One possible term is Overengineering.
Overengineering (or over-engineering) is the designing of a product to be more robust or complicated than is necessary for its application....In one form, products are overbuilt, and have performance far in excess of needs (a family sedan that can drive at 300 km/h, or a home video cassette recorder with a projected lifespan of 100 years)....Alternatively, they may be overcomplicated – the design may be far more complicated than is necessary for its use, such as a modern text editor asking whether files should be saved in ASCII, EBCDIC or various multi-byte formats....
Source: Wikipedia.
Using a drone to replace a light bulb is certainly "far more complicated than is necessary", and a drone that is purchased for the purpose of being a light bulb changer would be especially well described by that phrase.

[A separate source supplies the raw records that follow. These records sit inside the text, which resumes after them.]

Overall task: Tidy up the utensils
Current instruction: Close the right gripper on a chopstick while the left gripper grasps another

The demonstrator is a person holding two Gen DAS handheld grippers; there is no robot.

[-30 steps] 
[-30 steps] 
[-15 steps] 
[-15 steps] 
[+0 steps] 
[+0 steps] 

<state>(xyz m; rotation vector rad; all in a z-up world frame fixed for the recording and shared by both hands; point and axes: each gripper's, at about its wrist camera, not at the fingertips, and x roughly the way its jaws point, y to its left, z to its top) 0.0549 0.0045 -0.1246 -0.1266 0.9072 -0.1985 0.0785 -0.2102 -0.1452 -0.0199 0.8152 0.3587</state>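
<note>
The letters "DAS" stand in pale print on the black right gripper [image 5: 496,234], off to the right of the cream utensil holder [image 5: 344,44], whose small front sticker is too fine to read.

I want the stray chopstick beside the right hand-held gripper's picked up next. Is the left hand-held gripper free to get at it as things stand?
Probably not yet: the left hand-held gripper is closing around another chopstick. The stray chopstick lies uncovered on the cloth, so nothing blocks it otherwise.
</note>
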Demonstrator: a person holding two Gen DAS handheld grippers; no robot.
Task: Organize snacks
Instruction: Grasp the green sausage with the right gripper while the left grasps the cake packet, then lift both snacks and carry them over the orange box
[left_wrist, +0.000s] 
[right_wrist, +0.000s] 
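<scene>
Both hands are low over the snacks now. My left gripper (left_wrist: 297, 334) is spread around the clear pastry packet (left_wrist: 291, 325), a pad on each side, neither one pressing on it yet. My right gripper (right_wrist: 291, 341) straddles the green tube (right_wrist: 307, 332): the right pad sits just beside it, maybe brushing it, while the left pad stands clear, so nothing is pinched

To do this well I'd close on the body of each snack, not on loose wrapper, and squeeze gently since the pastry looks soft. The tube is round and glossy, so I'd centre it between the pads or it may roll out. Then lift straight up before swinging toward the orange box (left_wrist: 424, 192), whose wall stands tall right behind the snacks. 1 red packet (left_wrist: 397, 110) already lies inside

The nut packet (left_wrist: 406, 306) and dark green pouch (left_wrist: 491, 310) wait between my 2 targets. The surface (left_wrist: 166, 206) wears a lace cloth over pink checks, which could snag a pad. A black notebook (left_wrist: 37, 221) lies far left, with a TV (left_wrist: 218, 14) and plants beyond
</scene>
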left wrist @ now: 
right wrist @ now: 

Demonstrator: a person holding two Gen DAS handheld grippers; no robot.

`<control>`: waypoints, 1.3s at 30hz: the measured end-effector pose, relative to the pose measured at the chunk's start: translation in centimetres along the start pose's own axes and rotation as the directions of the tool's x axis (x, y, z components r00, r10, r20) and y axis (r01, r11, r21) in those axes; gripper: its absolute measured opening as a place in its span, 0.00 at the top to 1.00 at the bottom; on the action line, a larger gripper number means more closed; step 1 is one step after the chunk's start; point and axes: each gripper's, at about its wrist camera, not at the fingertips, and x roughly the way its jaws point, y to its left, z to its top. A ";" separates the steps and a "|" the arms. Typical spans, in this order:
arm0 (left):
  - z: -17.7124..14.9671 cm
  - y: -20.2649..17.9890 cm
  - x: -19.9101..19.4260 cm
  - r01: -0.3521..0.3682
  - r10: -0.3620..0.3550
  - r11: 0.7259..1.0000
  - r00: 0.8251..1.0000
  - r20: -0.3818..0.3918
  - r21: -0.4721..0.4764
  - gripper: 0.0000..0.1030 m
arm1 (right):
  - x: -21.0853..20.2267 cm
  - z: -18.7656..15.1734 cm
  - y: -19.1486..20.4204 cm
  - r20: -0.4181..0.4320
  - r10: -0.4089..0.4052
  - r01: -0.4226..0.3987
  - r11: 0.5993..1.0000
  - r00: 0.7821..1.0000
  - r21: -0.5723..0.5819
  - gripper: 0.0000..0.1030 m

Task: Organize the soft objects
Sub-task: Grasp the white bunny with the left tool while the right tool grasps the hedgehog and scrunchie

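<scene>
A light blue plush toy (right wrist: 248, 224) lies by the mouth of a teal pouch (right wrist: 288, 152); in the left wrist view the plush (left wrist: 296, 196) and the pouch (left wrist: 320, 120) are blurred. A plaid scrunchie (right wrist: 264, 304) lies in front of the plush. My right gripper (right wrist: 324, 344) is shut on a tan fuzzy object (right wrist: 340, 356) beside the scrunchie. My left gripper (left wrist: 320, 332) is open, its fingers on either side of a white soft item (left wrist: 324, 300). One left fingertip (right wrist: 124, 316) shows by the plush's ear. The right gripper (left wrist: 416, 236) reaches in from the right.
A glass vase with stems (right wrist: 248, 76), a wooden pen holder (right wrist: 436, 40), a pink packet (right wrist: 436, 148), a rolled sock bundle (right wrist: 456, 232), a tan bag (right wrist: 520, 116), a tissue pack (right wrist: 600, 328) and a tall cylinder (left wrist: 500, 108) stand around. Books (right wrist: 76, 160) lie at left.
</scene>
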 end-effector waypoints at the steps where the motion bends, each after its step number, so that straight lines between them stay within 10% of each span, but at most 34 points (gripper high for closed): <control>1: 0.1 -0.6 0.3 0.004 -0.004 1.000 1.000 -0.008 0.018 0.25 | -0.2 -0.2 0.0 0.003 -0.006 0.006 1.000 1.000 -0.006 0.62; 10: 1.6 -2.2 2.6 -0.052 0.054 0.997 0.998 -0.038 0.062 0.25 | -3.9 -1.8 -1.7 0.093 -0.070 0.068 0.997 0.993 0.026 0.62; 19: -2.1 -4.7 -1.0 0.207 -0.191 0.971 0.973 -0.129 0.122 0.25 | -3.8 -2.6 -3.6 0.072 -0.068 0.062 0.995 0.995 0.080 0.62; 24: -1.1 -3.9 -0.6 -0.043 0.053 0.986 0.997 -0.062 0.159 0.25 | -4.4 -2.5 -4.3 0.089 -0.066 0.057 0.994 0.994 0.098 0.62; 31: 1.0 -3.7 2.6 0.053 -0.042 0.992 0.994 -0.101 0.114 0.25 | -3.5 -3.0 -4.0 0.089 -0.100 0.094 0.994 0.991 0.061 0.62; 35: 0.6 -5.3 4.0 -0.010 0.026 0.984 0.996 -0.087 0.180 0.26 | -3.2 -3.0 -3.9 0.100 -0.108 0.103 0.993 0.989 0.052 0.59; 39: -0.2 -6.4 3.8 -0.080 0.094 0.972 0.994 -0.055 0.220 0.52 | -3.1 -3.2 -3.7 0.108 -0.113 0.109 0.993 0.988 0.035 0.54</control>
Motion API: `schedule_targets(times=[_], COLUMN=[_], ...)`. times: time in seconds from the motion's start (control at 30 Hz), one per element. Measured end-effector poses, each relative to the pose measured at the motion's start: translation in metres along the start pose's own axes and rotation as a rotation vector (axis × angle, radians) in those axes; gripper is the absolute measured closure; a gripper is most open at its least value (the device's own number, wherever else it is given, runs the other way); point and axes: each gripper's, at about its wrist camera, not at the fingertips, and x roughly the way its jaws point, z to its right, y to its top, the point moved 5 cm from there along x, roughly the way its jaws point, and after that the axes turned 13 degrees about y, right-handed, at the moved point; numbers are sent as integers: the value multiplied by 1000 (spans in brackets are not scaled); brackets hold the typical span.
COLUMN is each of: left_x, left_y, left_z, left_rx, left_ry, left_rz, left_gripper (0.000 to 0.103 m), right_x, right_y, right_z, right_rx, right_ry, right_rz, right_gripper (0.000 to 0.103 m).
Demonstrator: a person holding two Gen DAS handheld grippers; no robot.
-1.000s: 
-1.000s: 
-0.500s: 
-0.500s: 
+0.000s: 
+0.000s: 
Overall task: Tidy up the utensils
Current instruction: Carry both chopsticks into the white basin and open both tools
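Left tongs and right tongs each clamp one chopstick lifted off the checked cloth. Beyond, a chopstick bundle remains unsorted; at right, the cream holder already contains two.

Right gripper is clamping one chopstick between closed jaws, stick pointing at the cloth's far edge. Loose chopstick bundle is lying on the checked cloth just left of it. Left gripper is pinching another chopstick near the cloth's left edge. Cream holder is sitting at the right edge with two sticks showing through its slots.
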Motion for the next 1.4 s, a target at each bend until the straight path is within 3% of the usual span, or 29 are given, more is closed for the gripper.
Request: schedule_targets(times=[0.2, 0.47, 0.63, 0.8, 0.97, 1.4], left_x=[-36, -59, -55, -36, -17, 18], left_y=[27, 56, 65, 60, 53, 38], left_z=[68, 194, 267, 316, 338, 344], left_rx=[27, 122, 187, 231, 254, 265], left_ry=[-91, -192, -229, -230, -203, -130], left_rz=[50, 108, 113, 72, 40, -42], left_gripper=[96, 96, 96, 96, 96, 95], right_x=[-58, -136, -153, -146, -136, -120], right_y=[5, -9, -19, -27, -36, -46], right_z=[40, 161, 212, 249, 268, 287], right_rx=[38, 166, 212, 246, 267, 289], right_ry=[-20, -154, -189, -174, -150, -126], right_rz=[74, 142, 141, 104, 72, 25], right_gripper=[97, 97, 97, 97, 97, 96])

Kerievsky (2002), speaking specifically about software engineering but in a way applicable to robotics, writes that overengineering happens when one engineers "in anticipation of needs that never materialize".
Source: Joshua Kerievsky, April 01, 2002, Stop Over-Engineering!, Dr. Dobb's Journal.
A drone-based light bulb changing system could be envisioned as becoming practically useful later if a need arises to change light bulbs located in inconventiently high or inaccessible locations (such as the roof of a stadium, or on the outside of a very tall flagpole), but the majority of people do not encounter such situations frequently, if at all.